IN THE COURT OF APPEAL OF THE STATE OF CALIFORNIA
SECOND APPELLATE DISTRICT
DIVISION SEVEN
SHERRY H., B337685
Respondent, (Los Angeles County Super. Ct. No. 23PDRO01890) v.
CHRISTINA CHO,
Appellant.
APPEAL from an order of the Superior Court of Los Angeles County, Timothy Martella, Judge. Affirmed. Gordon C. Strange for Appellant. No appearance for Respondent.
__________________________ Christina Cho, a former home care aide for an elderly and incapacitated woman, Sherry H.,1 appeals from a one-year restraining order protecting Sherry under the Elder Abuse and Dependent Adult Civil Protection Act (Welf. & Inst. Code, § 15600 et seq.).2 Cho makes one argument on appeal: The trial court violated her due process rights by refusing to allow her to present a second witness at the restraining order hearing.

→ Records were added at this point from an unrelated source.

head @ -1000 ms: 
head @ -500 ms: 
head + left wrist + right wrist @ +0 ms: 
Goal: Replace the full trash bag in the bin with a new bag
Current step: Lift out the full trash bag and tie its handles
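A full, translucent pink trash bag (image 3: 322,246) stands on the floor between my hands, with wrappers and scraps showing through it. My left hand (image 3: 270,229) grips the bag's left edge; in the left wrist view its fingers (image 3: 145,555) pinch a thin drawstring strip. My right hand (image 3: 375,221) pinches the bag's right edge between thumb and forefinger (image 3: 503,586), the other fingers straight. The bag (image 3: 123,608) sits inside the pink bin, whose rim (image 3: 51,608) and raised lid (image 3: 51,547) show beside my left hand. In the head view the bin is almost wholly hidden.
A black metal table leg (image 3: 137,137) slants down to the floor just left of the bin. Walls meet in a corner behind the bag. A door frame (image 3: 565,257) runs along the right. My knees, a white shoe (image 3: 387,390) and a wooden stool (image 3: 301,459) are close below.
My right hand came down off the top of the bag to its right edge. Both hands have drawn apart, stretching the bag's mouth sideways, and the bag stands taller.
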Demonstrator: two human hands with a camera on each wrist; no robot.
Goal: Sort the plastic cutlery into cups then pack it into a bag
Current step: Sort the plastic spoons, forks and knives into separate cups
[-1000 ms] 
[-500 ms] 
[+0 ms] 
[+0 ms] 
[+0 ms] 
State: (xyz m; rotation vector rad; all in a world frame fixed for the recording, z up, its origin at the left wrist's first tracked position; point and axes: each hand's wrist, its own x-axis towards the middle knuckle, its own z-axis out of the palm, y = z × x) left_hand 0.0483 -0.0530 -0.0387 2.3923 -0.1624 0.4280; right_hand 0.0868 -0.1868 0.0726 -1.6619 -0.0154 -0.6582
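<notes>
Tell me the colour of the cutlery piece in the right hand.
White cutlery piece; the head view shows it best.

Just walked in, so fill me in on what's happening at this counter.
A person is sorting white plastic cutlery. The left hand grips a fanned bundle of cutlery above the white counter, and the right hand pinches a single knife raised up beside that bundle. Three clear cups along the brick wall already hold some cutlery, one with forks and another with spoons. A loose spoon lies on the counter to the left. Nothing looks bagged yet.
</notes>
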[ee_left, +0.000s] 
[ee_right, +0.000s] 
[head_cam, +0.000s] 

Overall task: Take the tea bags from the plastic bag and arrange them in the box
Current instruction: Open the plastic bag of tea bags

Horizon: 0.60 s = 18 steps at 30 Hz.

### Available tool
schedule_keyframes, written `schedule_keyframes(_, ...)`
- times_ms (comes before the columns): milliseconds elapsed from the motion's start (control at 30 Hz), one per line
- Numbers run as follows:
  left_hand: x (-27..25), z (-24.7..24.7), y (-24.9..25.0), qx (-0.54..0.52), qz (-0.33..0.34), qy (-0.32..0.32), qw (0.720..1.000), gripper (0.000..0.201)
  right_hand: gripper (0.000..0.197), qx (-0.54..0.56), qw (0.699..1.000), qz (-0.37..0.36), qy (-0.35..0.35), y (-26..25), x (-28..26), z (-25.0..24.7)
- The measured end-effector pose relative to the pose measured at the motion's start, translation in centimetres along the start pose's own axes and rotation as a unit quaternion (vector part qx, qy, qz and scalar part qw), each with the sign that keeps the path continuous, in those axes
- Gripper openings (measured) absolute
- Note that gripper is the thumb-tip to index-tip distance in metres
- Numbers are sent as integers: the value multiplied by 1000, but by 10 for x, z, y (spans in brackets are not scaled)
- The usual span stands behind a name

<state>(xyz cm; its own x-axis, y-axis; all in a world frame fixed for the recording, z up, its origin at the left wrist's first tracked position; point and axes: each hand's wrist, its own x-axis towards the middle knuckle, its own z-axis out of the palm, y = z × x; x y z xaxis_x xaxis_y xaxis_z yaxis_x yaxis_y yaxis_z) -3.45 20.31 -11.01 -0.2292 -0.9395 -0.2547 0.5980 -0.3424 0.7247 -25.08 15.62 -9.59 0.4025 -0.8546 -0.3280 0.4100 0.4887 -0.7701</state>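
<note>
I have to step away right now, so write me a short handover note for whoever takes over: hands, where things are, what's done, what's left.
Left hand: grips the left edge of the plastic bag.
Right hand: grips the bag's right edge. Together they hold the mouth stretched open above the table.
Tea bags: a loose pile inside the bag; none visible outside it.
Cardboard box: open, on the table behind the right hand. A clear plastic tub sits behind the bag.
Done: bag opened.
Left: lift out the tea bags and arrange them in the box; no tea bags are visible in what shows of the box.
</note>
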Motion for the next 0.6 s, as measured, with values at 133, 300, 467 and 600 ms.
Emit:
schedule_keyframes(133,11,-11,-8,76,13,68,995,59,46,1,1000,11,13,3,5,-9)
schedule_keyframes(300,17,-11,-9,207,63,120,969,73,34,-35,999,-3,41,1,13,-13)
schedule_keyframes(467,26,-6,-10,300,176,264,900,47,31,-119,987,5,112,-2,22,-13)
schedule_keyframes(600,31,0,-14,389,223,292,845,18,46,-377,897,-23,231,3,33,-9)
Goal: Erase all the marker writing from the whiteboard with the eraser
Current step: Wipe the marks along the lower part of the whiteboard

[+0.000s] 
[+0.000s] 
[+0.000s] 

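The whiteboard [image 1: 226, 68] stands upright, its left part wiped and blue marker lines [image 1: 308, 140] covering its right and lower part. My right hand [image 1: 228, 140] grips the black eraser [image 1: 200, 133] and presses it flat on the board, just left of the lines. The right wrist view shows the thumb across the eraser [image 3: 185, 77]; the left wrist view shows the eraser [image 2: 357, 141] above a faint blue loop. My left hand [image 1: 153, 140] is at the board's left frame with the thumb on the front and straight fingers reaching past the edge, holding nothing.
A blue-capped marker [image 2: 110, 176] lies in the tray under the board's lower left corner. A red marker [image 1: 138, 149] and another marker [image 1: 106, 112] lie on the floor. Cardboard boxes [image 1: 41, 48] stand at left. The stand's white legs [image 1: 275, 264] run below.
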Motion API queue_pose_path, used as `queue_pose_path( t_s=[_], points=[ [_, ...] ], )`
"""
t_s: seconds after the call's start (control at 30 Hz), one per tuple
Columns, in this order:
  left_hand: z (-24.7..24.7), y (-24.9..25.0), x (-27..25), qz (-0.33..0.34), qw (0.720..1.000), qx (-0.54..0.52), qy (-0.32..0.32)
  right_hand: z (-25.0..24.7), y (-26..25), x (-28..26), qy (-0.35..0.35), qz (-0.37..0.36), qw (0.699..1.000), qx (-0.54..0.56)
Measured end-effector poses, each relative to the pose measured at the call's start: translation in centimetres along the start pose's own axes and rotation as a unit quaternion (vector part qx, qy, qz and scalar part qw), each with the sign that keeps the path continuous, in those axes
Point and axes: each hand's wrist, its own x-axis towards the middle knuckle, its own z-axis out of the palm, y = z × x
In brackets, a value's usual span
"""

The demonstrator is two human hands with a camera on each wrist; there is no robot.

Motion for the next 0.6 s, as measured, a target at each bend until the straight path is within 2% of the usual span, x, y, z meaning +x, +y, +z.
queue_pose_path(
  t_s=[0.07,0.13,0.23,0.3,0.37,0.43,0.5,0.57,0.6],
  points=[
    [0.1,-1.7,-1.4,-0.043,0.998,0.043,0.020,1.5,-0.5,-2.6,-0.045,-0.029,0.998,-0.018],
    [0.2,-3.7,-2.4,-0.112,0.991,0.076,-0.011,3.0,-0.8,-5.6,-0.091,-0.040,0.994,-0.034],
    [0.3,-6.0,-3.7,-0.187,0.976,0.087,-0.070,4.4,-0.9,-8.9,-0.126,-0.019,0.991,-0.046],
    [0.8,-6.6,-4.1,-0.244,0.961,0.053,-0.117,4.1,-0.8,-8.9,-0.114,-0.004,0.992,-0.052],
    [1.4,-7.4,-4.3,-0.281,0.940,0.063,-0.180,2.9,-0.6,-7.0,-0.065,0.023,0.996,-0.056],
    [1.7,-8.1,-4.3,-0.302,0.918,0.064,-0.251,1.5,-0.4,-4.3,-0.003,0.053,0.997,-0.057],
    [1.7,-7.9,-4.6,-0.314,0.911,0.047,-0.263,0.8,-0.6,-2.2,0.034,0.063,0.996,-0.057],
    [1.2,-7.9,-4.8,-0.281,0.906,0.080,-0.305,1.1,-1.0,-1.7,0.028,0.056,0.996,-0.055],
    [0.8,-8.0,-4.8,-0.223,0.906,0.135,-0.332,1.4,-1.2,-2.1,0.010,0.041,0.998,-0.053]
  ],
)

While this appeal was pending, the restraining order expired. Although typically the expiration of a restraining order renders the appeal from the order moot, we conclude Cho’s appeal is not moot because of the potential that even an expired restraining order could affect Cho’s ability to obtain work as a home care aide. However, we determine the court did not violate Cho’s due process rights and thus affirm the order.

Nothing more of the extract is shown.